→ TASK GOAL:
Take the data below and extract the lines from the one with "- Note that" to the one with "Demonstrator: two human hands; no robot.", inclusive, exactly as written.

→ COLLECTED DATA:
┌──

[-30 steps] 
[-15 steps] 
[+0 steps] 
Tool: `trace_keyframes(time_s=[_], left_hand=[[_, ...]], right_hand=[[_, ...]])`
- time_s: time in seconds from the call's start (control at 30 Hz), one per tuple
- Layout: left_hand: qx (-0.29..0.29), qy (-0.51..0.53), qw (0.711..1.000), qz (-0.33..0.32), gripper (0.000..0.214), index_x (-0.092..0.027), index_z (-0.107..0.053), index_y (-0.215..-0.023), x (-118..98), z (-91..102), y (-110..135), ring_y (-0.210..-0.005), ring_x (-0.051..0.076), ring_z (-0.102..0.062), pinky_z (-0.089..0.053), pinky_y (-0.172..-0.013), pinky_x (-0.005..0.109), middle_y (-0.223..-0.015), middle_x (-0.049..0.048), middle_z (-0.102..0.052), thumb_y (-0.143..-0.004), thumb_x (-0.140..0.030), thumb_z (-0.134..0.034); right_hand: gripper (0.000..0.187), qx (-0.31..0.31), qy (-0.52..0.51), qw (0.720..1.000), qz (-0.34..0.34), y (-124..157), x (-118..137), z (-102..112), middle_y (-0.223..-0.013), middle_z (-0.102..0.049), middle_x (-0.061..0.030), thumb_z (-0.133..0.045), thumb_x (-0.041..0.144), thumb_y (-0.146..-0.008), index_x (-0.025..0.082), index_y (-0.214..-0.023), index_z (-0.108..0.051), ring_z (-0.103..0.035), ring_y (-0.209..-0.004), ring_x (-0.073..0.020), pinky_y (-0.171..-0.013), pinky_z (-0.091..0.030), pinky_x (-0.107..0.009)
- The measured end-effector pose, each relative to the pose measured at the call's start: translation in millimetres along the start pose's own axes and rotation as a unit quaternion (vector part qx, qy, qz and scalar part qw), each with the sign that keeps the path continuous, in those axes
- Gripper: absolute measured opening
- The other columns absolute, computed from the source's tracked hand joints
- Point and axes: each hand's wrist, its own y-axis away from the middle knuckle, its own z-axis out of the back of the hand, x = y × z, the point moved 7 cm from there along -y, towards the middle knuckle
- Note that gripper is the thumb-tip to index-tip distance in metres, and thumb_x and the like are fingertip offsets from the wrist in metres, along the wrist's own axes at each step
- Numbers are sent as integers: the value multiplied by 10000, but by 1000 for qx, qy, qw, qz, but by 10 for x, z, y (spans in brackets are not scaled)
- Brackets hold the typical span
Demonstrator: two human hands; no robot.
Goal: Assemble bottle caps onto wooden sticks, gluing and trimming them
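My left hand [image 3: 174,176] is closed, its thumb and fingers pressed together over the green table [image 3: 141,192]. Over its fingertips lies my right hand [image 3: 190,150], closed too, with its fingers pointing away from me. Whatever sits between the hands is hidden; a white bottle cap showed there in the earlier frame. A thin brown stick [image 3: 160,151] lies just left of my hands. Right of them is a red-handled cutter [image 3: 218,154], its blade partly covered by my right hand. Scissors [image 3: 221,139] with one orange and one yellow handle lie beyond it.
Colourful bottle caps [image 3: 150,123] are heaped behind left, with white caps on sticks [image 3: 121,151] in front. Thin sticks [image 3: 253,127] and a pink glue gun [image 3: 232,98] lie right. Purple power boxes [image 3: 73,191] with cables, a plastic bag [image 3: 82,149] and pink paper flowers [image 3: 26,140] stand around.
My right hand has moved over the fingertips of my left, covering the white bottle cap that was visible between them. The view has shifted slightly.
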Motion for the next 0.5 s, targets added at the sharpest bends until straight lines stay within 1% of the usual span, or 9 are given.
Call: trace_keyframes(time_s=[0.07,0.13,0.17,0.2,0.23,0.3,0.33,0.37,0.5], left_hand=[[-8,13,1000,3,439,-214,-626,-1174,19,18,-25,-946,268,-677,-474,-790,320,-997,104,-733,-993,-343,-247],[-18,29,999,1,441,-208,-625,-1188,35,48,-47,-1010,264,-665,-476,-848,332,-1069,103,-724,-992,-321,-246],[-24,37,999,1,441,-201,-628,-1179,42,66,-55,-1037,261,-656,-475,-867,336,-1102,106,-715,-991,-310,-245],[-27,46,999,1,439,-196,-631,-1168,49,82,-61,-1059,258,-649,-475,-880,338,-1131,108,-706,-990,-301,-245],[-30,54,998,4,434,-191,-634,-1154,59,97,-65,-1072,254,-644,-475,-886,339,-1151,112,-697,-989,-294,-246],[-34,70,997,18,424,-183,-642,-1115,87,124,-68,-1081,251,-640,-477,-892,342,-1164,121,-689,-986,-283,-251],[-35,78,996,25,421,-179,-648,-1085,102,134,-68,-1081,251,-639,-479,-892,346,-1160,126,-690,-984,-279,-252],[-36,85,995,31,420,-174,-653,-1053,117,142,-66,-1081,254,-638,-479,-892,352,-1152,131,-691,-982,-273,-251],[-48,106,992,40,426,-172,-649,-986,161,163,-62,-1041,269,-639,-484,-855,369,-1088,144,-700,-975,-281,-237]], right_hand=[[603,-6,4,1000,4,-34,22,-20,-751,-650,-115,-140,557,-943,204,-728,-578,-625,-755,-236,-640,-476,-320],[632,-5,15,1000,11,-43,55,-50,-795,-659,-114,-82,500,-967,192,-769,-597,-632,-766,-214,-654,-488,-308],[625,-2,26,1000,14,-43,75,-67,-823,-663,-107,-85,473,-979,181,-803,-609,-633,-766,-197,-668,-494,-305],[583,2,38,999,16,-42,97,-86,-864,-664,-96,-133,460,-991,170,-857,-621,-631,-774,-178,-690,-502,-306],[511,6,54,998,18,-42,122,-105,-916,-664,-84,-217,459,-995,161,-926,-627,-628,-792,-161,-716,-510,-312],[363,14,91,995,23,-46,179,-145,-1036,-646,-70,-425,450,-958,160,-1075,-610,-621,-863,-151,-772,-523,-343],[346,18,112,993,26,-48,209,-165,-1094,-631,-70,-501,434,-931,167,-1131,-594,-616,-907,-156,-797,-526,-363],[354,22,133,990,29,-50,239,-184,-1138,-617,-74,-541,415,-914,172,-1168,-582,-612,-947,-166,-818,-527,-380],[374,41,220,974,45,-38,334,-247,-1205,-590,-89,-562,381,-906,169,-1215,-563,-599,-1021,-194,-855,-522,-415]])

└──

→ EXERCISE OUTPUT:
- Note that gripper is the thumb-tip to index-tip distance in metres, and thumb_x and the like are fingertip offsets from the wrist in metres, along the wrist's own axes at each step
- Numbers are sent as integers: the value multiplied by 10000, but by 1000 for qx, qy, qw, qz, but by 10 for x, z, y (spans in brackets are not scaled)
- Brackets hold the typical span
Demonstrator: two human hands; no robot.

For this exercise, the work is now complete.